→ Task description
Only the lines below from the one that holds "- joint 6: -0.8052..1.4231" through the one that holds "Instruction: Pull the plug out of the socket" should appear in the answer, copied exactly, end lines included and pictures omitted.

---------- Exercise data ----------

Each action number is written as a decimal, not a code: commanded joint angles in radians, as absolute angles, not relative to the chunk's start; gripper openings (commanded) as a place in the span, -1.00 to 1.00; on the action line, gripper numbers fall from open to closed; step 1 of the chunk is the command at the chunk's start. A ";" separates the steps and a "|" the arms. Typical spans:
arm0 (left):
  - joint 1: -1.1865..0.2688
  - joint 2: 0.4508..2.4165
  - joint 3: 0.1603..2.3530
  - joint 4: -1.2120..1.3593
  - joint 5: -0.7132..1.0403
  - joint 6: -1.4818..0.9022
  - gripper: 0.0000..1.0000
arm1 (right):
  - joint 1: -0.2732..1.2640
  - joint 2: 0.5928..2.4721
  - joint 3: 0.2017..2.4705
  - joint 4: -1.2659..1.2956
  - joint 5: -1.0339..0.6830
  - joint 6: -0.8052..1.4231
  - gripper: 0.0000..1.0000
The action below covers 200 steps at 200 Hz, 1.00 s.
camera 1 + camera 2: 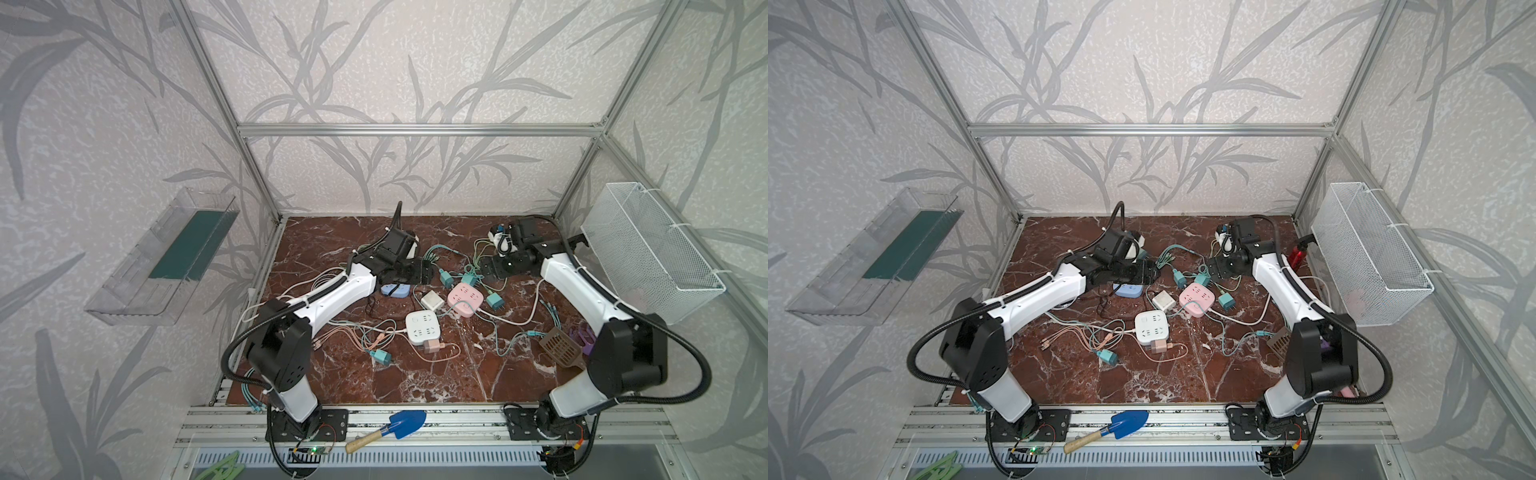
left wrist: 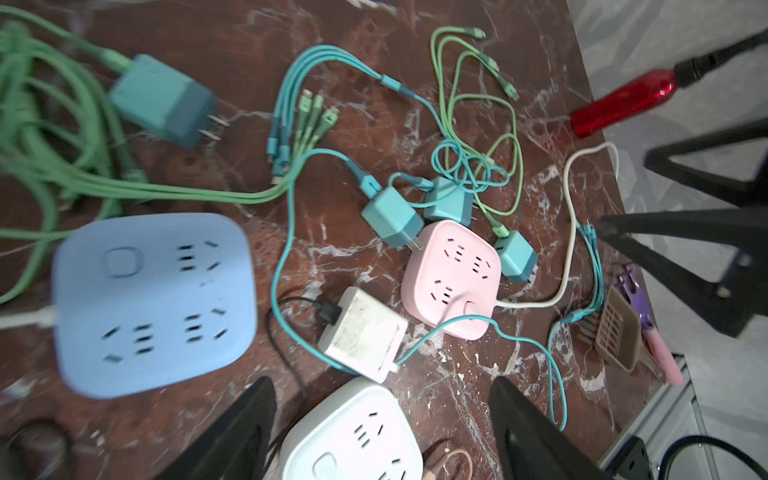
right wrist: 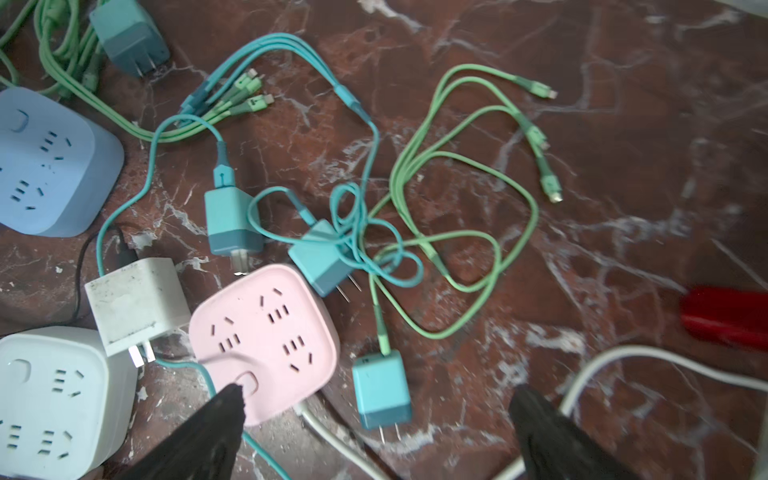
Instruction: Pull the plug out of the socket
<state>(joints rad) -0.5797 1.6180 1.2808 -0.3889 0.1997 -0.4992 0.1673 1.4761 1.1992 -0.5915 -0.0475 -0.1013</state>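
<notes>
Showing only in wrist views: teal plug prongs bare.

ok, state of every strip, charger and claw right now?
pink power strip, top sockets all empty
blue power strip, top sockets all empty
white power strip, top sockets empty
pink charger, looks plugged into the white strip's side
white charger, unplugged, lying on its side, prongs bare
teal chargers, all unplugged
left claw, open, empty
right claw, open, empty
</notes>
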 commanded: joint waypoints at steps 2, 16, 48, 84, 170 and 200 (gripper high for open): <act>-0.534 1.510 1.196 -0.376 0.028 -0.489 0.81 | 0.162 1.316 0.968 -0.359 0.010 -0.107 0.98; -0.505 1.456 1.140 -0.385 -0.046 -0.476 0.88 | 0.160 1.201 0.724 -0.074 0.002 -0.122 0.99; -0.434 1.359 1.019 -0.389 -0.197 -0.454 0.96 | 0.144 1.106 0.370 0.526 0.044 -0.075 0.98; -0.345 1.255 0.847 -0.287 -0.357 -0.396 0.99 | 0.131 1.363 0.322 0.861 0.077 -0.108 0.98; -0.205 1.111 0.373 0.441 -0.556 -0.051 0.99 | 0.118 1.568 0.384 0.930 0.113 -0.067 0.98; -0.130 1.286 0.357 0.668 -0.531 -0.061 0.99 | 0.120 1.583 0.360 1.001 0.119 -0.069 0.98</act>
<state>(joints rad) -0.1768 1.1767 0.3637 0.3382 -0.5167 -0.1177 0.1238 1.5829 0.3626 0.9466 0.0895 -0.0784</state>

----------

→ The completed task
  - joint 6: -0.8052..1.4231
  - gripper: 0.0000..1.0000
The action below covers 200 steps at 200 Hz, 1.00 s.
camera 1 + camera 2: 
left wrist: 
right wrist: 
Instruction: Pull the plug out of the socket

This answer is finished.